Where To Draw The Line In Relationships?

where to draw the line in relationships

How do you ensure self-care? In the world of Psychology, it is called- healthy boundaries. When we talk about having boundaries in our lives and relationships, we are talking about what is acceptable and what is not, to be a functional and a healthy self. It leads to a sense of ownership knowing what you own and take responsibility for and where it ends. 

To set boundaries one needs to communicate and voice out their needs. This becomes easier for us and for the other person because the world cannot have an insight into our inner world.  Are you creating a wall or establishing boundaries in a relationship? Creating a wall means living as if the painful past must continue to be a present reality. It is assumed to be protected but limits all the positive outcomes. Walls are the construction of loneliness and isolation and give a false sense of safety. To put it in a simpler word wall is a barrier to new possibilities. In contrast, A boundary provides an unlimited potential to secure a future of hope healing and thriving. It is a line you draw around yourself that prevents pain and suffering of the past from perpetuating itself. It is an understanding of your own threshold of giving or sharing your resources like time, energy, money, and managing priorities.

The main difference between a wall and boundary is that you draw later for a more sustainable relationship and connection with self and others.
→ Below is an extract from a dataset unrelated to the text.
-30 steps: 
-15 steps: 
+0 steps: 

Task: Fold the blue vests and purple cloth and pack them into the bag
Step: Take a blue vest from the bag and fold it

How to know your boundaries?

  • Being aware of your needs.
  • Being aware of what hurts you.
  • Being aware of what you like and prefer.
  • Learning to distinguish between what is acceptable and what is not.
  • And stating them out.
  • Because it is an external expression of our internal self-affirmation.

Types Of Boundaries

So our boundaries can come in various forms. Because we are humans we are filled with a myriad of feelings. And there is nothing to be ashamed of, this is our quality. It will manifest in our relationships, in our privacy, our openness to things, our beliefs and ideas.
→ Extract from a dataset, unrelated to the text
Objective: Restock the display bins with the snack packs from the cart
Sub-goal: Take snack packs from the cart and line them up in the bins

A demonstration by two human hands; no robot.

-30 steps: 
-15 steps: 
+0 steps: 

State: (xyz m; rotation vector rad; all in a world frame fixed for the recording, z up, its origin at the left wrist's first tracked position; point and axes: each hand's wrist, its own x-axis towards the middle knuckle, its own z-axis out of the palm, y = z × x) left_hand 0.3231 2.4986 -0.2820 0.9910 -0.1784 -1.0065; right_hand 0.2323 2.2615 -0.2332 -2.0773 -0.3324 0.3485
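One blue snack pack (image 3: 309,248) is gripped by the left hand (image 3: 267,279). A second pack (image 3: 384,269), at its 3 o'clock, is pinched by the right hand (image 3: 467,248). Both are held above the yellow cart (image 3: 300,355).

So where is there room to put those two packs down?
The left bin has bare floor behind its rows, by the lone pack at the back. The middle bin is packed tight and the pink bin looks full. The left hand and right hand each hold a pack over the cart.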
In short, all that covers us emotionally, mentally and physically.  So it really requires you to be aware of how you function and what is conducive for you to maintain your sanity. Else you will more often than not find yourself blending in with the requirement of the other person, and lose your sense of individuality. 

Now it is not easy to set these boundaries because we may feel guilty for doing so or have a fear that the relationship may go down and I may hurt the other person. But this is a risk you have to take, else you will be disconnected with yourself.

When we talk about setting boundaries we do that carefully– by voicing out our feelings assertively, and politely enough by not hurting the other person, and by not violating their boundaries.

Eg-

Time Boundaries: “I really want to spend more time with you, but I have some work to complete hence can only stay for an hour.”

Physical Boundaries: “I understand you like to express yourself through physical gestures, however, I am not really a hug person so if you can keep that in mind it would be great”.

Conversational Boundaries: “I understand you wish to know about my past, but can we take it slow because I am not yet in an emotional space to talk about it.”

Intellectual Boundaries: “I understand you have strong views about a few things, however, I would like if you could hear out my views and regard them equally important.”

Relationship Boundaries: “There might be times that you may feel hurt by me, I would expect you to tell me instead of passively reacting so that I am aware of your feelings and we can resolve it.”

Emotional Boundaries: “I know you don’t want me to feel jealous but I cannot help with that right now. It will take some time for me to deal with it and I expect patience and transparency from you which can make it easier for me.”

Signs Your Boundaries Are Getting Violated

After having read about boundaries reflect what kind of boundaries have you set at home, in your relationships, at work, at the gym, social situations, etc.

Look for signs –

  • Are you feeling emotionally/mentally exhausted?
  • Are you feeling dissatisfied?
  • Are you a giver in your relationship?
  • Are you able to manage your time?
  • Are you able to achieve goals?

These are not just with people, but gentle reminders we set for ourselves too. Sometimes we can be neglectful to our own needs and may end up being close-knit with people or being isolated.

The idea is to maintain a balance and that will come naturally from within.

So, identify your boundaries and see how you can re-establish them to have a more healthy life.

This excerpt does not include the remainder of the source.